The DOE request calls for computing systems in the 2025–2030 timeframe that are five to 10 times faster than those currently available and/or able to perform more complex applications in "data science, artificial intelligence, edge deployments at facilities, and science ecosystem problems, in addition to traditional modelling and simulation applications."
U.S. and Slovakia-based company Tachyum has now responded with its proposal for a 20 exaFLOP system. This would be based on Prodigy, its flagship product and described as the world's first "universal" processor. According to Tachyum, the chip integrates 128 64-bit compute cores running at 5.7 GHz and combining the functionality of a CPU, GPU, and TPU into a single device with homogeneous architecture. This allows Prodigy to deliver performance at up to 4x that of the highest performing x86 processors (for cloud workloads) and 3x that of the highest performing GPU for HPC and 6x for AI applications.
"Tachyum's revolutionary design could deliver strategic superiority to the United States and its Department of Energy's National Nuclear Security Administration," said Dr. Radoslav Danilak, the founder and CEO of Tachyum. "In addition, it will provide high performance, low total cost of ownership, low energy consumption, ease of deployment and low maintenance. The DOE should be particularly interested in the carbon footprint reduction, as both a matter of environmental stewardship and national security."
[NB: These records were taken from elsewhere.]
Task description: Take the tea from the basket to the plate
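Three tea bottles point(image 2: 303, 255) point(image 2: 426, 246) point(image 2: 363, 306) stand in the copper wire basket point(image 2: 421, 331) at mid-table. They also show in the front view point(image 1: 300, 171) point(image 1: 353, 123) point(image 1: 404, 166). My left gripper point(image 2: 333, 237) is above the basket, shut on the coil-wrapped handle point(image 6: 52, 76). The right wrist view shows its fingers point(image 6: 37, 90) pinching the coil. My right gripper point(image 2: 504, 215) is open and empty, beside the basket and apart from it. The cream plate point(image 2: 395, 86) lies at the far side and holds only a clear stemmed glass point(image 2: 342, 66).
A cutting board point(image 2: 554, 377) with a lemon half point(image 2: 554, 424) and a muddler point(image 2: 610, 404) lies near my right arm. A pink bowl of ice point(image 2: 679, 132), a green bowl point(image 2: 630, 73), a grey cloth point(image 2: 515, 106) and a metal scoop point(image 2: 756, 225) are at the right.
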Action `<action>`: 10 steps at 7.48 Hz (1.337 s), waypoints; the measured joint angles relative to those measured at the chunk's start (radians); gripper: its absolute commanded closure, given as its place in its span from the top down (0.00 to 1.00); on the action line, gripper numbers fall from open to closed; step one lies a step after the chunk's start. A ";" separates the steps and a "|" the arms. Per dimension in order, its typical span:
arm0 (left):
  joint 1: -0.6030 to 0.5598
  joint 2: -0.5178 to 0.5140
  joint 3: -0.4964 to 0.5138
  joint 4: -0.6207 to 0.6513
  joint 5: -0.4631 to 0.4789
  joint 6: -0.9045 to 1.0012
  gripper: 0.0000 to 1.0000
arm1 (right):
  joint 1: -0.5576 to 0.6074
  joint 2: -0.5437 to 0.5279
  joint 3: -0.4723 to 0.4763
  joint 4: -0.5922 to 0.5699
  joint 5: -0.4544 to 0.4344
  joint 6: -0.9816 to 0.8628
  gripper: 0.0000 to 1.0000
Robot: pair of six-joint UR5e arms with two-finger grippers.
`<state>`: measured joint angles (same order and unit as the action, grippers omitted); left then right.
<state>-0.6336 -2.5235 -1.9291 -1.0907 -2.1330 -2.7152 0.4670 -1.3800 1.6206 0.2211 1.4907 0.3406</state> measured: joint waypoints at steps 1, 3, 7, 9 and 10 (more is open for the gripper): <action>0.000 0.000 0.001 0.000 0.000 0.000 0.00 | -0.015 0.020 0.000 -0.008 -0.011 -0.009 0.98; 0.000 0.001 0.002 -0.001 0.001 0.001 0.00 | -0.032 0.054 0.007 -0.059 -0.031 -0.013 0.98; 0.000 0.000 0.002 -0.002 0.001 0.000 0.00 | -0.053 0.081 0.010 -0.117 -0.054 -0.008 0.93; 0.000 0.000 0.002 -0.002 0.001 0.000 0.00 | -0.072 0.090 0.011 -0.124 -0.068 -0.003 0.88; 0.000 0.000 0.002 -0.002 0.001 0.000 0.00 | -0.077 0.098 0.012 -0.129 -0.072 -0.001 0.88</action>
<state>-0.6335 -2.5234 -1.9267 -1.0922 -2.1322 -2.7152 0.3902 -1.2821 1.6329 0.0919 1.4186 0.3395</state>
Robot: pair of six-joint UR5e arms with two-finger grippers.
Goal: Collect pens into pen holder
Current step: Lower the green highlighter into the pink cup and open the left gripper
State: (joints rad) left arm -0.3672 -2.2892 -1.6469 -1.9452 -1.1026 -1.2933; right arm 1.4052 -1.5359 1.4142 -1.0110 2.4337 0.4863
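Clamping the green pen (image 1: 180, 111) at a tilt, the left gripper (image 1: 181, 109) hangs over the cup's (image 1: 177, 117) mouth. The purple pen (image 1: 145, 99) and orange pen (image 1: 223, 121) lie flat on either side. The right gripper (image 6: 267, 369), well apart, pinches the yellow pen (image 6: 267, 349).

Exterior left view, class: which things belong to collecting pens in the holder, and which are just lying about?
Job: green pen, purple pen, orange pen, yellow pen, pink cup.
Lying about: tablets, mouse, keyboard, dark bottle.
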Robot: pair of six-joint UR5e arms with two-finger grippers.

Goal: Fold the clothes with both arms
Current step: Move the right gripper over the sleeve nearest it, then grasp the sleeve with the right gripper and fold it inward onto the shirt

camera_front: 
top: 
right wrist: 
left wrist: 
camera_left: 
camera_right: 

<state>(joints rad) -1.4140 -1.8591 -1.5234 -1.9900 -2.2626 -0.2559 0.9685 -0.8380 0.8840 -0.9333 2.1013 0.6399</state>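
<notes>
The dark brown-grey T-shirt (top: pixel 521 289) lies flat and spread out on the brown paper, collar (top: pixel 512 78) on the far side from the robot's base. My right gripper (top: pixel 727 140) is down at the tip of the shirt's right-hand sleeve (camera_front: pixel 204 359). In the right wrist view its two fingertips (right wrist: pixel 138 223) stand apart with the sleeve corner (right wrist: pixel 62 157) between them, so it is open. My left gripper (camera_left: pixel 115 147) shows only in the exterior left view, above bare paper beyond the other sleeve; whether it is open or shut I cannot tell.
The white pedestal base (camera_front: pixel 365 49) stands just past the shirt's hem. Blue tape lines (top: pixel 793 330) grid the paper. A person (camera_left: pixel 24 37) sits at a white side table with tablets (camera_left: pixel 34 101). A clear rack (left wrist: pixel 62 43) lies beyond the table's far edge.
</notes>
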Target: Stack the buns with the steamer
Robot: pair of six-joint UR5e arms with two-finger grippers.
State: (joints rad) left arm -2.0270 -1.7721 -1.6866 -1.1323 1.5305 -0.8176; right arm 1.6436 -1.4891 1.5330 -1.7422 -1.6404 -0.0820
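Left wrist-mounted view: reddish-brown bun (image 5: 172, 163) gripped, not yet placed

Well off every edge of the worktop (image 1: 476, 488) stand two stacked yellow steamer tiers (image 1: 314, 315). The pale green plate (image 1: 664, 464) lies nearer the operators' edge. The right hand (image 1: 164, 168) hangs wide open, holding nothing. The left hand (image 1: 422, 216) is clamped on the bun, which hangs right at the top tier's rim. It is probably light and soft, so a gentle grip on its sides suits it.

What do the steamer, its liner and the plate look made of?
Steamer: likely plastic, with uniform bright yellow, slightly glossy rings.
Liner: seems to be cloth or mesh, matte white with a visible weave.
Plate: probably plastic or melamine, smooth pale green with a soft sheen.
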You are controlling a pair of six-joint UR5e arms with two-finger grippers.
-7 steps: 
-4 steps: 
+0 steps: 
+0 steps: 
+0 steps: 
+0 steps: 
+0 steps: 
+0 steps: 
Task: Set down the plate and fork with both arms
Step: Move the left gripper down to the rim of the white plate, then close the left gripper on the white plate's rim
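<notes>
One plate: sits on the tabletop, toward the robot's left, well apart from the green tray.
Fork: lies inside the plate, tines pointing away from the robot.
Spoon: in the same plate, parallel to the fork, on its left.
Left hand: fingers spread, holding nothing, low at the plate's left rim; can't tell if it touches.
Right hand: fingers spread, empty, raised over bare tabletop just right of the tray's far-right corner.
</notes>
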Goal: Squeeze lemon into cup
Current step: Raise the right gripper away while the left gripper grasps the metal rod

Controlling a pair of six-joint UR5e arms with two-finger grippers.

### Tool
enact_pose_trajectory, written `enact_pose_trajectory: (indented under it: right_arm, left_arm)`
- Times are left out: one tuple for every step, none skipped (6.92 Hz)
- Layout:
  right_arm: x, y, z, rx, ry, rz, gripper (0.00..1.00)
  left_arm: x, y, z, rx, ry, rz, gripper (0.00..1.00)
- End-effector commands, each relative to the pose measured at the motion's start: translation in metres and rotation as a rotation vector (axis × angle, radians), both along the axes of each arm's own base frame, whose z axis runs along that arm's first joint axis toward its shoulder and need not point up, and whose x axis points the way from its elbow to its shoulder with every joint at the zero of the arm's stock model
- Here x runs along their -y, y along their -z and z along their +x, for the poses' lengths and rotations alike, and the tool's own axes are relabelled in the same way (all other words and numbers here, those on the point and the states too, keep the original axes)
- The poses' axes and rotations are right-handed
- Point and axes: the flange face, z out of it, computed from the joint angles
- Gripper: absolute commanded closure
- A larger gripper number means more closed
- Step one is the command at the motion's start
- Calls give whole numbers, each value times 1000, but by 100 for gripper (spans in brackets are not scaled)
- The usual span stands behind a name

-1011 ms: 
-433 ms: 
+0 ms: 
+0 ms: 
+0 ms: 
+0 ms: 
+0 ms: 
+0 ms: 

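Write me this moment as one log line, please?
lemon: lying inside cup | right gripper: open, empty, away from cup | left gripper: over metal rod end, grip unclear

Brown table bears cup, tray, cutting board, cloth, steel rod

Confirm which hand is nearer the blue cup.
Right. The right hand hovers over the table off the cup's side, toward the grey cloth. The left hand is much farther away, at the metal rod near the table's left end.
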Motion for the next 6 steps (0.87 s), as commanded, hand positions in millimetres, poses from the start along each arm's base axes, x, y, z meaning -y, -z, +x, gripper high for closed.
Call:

A supercomputer running at 20 exaFLOPS would be unprecedented in terms of raw computing speed, reducing complex simulation times from months down to a matter of days. Tachyum is developing an even faster chip called the Prodigy 2 that could be ready by 2025.
In addition, the DOE is requesting energy efficient systems "within a power envelope of 20-60 MW." Tachyum believes it can meet this challenging requirement thanks to its Prodigy processor, which it says will require 10 times less energy than Intel Xeon systems. With data centres consuming 4% of global electricity, predicted to be 10% by 2030, the Prodigy Universal Processor could prove critical in enabling worldwide data capacities to continue growing in a sustainable way.
Tachyum has a manufacturing facility in Bratislava, Slovakia, where it claims the system can be produced at a cost per MIPS (Millions of Instructions per Second) that is three times lower than existing machines. The chip's unique architecture means that during off peak hours, data centre servers could be seamlessly and dynamically switched to AI workloads – eliminating the need for expensive, dedicated AI hardware.
Less than three months have passed since official confirmation of the world's first exascale supercomputer and already a proposal is being made for a machine with 20 times that speed. If deployed by 2025, it would be yet another exponential leap in processing power – continuing the long-term trend that could see the first zettaFLOP supercomputer by 2036.